Building on the foundational importance of these three domains, the following hypotheses suggest promising strategies for innovation in early childhood policy and practice that are worthy of exploration:
Hypothesis 1
Protecting children from the impacts of toxic stress requires capacity building, not simply the provision of information and support, for their caregivers.
Promoting resilience in young children who experience high levels of adversity depends upon the availability of adults who can help them develop effective coping skills that bring their overly activated stress response systems back to baseline. Caregivers who are able to provide that buffering protection have sound mental health and well-developed executive function skills in problem solving, planning, monitoring, and self-regulation. The synergistic effects of poor executive functioning and depression in low-income mothers and the resulting impacts on their daily interactions with their young children make these domains critically important targets for focused intervention, particularly given evidence that social class differences in self-regulation begin to appear in infancy. Parents and staff members in early childhood programs who have limited education levels, low socioeconomic status, and reduced exposure to circumstances that help build strong executive function skills are typically constrained in their ability to promote these capacities in their children. The low likelihood that difficulties in these areas will be overcome by the simple provision of information and advice about child development might explain why the impacts of such interventions are typically modest, particularly for those who are the most disadvantaged (Karoly et al., 2005).

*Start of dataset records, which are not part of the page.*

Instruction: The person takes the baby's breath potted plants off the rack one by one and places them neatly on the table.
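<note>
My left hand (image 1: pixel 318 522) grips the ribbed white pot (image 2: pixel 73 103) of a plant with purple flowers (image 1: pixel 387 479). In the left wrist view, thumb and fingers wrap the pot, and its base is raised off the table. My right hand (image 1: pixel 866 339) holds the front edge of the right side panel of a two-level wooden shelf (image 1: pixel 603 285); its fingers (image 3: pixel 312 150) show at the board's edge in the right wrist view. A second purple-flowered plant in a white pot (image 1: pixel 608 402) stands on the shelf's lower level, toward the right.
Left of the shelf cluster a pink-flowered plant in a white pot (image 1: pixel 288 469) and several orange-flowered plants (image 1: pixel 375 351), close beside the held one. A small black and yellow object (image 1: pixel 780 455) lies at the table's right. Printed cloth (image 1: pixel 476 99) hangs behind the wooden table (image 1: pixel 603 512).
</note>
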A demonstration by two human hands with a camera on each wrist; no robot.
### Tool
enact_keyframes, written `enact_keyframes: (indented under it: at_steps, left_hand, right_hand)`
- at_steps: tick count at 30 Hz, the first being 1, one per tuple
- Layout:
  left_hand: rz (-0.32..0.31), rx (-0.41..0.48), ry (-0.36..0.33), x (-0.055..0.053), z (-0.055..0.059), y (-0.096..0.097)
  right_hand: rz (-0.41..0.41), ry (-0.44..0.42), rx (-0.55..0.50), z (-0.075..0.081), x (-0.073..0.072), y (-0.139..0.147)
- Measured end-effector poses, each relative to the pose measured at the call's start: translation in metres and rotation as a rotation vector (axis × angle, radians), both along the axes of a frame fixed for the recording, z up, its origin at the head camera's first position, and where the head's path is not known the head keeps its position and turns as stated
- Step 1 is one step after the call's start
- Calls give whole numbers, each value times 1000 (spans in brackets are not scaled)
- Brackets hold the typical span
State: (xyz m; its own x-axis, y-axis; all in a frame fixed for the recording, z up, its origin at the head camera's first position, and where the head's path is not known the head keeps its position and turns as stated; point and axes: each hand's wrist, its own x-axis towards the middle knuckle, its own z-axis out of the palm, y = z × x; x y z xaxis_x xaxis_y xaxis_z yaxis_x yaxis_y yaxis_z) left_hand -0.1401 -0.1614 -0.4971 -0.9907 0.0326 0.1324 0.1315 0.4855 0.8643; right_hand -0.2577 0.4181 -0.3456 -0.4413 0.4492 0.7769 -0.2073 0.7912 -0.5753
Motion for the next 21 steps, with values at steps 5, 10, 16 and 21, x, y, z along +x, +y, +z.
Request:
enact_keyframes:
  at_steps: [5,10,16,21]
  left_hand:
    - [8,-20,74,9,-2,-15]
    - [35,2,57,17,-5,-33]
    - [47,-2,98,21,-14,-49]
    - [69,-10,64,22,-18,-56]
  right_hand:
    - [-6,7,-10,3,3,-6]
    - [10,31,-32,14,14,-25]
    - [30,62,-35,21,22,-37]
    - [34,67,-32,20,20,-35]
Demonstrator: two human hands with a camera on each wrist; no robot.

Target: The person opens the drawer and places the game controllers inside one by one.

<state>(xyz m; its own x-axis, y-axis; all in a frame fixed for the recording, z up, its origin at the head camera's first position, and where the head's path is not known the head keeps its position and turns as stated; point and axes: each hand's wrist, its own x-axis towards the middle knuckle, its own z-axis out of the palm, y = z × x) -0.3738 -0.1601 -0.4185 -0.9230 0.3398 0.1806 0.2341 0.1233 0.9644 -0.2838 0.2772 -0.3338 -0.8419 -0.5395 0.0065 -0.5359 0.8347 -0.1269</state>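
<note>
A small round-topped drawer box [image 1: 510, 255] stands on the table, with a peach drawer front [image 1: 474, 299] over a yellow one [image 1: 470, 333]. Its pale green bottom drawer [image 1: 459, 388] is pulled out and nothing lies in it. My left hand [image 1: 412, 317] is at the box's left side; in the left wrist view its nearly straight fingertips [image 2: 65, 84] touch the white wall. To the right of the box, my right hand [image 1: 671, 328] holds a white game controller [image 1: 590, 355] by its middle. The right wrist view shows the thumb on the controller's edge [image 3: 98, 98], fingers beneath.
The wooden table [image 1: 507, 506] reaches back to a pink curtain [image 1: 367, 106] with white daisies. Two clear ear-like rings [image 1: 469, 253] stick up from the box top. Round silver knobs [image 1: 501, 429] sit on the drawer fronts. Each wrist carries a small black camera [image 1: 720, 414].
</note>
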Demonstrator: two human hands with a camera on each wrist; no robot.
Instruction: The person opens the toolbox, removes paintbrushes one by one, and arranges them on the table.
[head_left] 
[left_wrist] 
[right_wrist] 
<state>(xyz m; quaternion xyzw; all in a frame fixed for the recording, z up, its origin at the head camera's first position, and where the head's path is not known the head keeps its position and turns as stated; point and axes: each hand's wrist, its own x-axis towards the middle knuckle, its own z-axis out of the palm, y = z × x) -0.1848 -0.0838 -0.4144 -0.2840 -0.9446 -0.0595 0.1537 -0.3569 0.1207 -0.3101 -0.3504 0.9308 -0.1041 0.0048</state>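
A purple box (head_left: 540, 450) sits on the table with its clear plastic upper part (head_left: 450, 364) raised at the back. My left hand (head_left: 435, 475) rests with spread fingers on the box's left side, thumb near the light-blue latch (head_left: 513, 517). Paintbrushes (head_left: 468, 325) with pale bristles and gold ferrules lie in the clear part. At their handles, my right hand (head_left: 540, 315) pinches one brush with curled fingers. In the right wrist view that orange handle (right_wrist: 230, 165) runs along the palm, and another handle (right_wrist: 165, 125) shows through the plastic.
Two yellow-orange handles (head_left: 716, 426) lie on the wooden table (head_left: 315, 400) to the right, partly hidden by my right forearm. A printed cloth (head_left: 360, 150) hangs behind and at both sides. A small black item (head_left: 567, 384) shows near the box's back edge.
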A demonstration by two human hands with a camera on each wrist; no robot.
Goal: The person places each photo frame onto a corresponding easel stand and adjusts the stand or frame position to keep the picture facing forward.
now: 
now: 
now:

The fact that these skills can be strengthened through focused coaching, training, and practice suggests promising new intervention approaches to assist parents and early childhood program staff members whose needs are not addressed sufficiently by existing supports (Jolles, van Buchem, Rombouts, & Crone, 2012; Shonkoff, 2011).
Hypothesis 2
Interventions that improve the caregiving environment by strengthening executive function skills and promoting mental health in vulnerable parents will also enhance their employability, thereby providing a synergistic strategy for augmenting child outcomes by strengthening the economic and social stability of the family.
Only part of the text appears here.